The club itself was a fairly straightforward place with a simple square structure, but the entrance was highlighted by two large pillars with creature decals. Specifically there were four beasts that decorated them: a black tortoise, a blue dragon, a red phoenix, and a white tiger. Naruto recalled seeing a mural of these creatures inside of Hashirama's restaurant before as well...
The front sign and archway surrounding the door of this club was flashing with multicolor neon lights. This made it no secret that this was a night club in every sense of the word. Drinks, dancing, loud music, flashing lights, the works.
Sakura frowned as she could not help but agree with her husband's complaint. "How much longer do you think we'll be out here?"
"No idea." He turned to her, "We can try somewhere else if you want?"

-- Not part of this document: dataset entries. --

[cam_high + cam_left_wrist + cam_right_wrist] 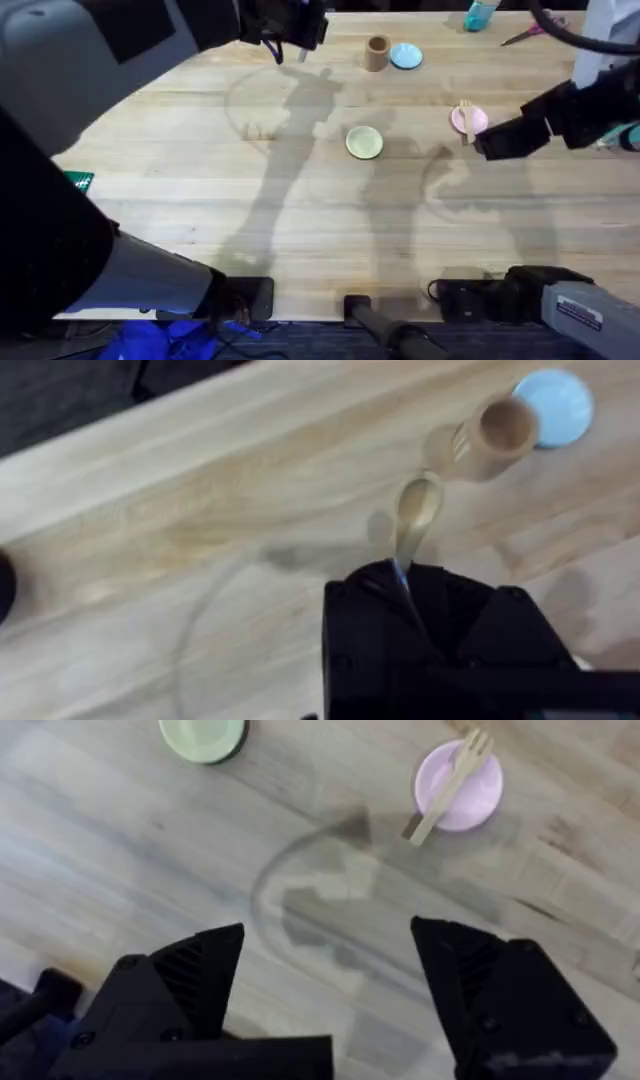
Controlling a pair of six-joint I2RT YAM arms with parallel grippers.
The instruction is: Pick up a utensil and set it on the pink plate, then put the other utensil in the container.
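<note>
No lettering, label or number in these views is clear enough to read.

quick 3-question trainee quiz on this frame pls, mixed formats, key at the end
1. True or false: the wooden fork lies across the pink plate.
2. What does the left claw hold? A) the fork B) the wooden spoon C) the green plate
3. Fill in: the brown cup stands next to the ___ plate.

Key:
1. True; its handle overhangs the rim.
2. B; the handle is pinched, and the bowl points toward the cup.
3. Blue; the light blue plate. The right claw is open and holds nothing.
</note>
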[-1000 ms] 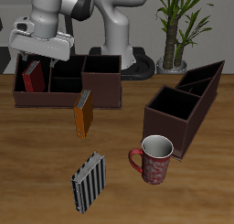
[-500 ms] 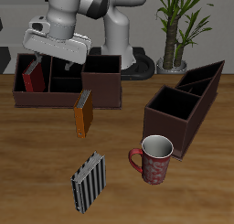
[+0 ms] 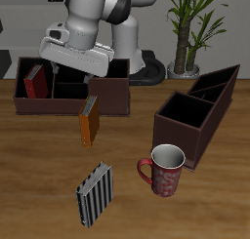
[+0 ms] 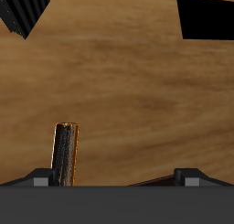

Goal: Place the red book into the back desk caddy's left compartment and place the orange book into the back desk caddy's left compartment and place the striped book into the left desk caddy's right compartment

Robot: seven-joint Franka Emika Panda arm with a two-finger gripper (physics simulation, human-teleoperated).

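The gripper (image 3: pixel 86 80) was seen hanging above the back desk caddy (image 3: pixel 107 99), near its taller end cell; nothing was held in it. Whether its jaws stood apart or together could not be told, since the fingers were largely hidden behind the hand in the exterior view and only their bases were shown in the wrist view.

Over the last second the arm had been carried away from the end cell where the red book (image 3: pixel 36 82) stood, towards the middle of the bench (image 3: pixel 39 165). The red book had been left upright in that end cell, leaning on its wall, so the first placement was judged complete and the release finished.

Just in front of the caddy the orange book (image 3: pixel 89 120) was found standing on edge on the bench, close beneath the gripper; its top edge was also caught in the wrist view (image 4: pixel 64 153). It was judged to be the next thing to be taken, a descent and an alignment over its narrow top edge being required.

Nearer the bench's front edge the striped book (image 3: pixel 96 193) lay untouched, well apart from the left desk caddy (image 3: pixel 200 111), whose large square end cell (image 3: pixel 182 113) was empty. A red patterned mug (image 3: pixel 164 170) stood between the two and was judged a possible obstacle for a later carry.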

"I don't mind...yet. Lets give them another thirty minutes and then we can try somewhere else."
"Fair enough."
It was exactly that long that they were kept waiting. By the time they made it to the entrance, the bouncer nearly lost his mind when he saw them.
"Holy shi—! Um, I mean, Lord Seventh Hokage! Lady Sakura! Welcome to Club Tobirama's! We do apologize for keeping you both waiting for so long."
Naruto answered for them both in the most modest tone he could muster. "That's quite alright. Do we pay out here or inside?"
"There's a cashier inside my lord, 500 ryo a person." The bouncer suddenly got nervous. "...Of course, if you'd prefer, I'm sure the owner would be willing to cut the price for the Hokage—"
"That won't be necessary, please. We'll just head inside now, thank you."
The bouncer nodded and opened the door. The place was very darkly lit and the music was very, very loud. The cashier was sitting behind a box at a desk with a cash register sitting on it. The cashier was a younger woman with some rather garish looking hair and piercings on her ears, nose and left eyebrow.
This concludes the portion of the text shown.